A Cooperative Compliance Control Framework for Socially Optimal Mixed Traffic Routing
Anni Li, Ting Bai, Yingqing Chen, Christos G. Cassandras, Andreas A. Malikopoulos
TL;DR
The paper tackles mixed-traffic routing with CAVs and HDVs by introducing a Cooperative Compliance Control (CCC) framework in which a Social Planner (SP) issues socially optimal routes while non-cooperative HDVs are incentivized to comply via refundable tolls. Compliance dynamics are unknown, so the authors deploy Control Lyapunov Functions (CLFs) to adaptively learn and steer the compliance probability $\hat{P}_k(t)$ toward a target $Q_k$ through a quadratic program that updates tolls $u_k(t)$ at decision points. The framework models decision-point routing, a Boltzmann-like compliance probability, and online convergence guarantees, integrating dynamic re-routing with real-time travel costs $s^{ij}_k(t)$ and toll-based penalties. Simulations on a Boston-like network show substantial reductions in average travel times and congestion, with compliance probabilities approaching the target even under heterogeneous driver responses.

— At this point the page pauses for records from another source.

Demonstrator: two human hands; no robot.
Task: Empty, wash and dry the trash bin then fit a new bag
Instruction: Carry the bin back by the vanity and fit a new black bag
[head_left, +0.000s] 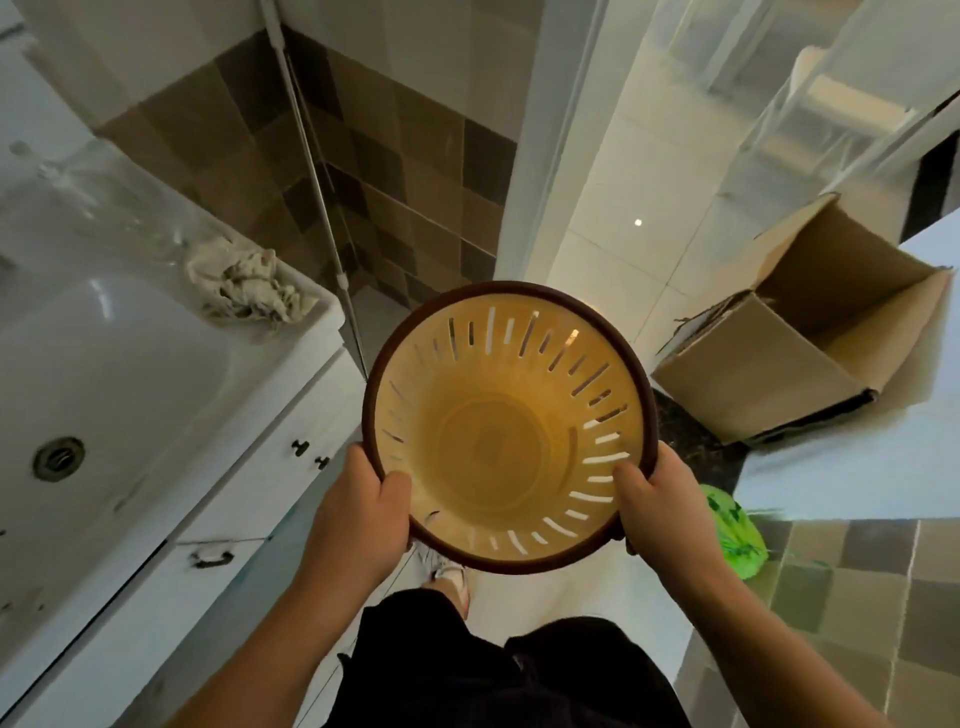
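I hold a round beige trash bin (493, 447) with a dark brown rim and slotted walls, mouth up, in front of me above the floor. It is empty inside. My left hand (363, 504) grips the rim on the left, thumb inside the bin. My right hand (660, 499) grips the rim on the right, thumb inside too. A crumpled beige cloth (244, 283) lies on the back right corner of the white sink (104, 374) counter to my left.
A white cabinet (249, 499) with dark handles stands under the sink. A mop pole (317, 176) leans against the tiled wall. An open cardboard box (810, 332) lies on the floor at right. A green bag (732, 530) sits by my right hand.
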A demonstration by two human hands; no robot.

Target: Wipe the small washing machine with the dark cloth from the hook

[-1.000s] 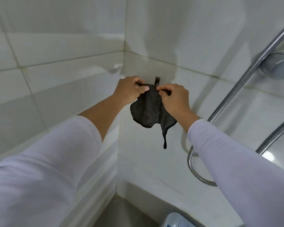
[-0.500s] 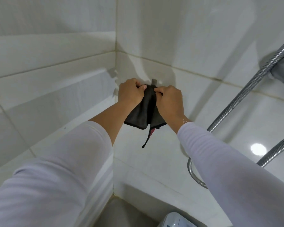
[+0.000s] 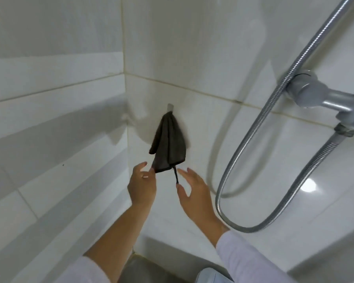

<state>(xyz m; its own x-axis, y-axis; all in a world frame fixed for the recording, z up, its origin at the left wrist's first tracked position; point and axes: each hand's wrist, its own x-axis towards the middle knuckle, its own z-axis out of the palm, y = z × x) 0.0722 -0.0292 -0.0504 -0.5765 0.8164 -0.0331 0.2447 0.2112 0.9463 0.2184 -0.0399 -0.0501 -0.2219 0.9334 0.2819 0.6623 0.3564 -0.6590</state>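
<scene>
The dark cloth (image 3: 168, 144) hangs by its top from a small metal hook (image 3: 170, 107) on the white tiled wall near the corner, a thin dark loop dangling below it. My left hand (image 3: 141, 185) is open just under the cloth's lower left corner, fingertips close to it. My right hand (image 3: 194, 192) is open below and to the right of the cloth, apart from it. A white rounded edge of the small washing machine (image 3: 209, 275) shows at the bottom of the frame.
A metal shower hose (image 3: 251, 160) loops down the wall at the right. A grey tap fitting (image 3: 319, 94) sticks out at the upper right. White tiled walls meet in a corner on the left.
Both hands held the cloth bunched at the hook; now they have let go and dropped below it. The cloth hangs loose from the hook.
</scene>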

Overall, the approach provides a practical pathway to achieving social-optimal routing in mixed traffic using refundable tolls and online learning, with potential for real-world deployment leveraging digital wallets and distributed ledgers.
Abstract
In mixed traffic environments, where Connected and Autonomed Vehicles (CAVs) coexist with potentially non-cooperative Human-Driven Vehicles (HDVs), the self-centered behavior of human drivers may compromise the efficiency, optimality, and safety of the overall traffic network. In this paper, we propose a Cooperative Compliance Control (CCC) framework for mixed traffic routing, where a Social Planner (SP) optimizes vehicle routes for system-wide optimality while a compliance controller incentivizes human drivers to align their behavior with route guidance from the SP through a "refundable toll" scheme. A key challenge arises from the heterogeneous and unknown response models of different human driver types to these tolls, making it difficult to design a proper controller and achieve desired compliance probabilities over the traffic network. To address this challenge, we employ Control Lyapunov Functions (CLFs) to adaptively correct (learn) crucial components of our compliance probability model online, construct data-driven feedback controllers, and demonstrate that we can achieve the desired compliance probability for HDVs, thereby contributing to the social optimality of the traffic network.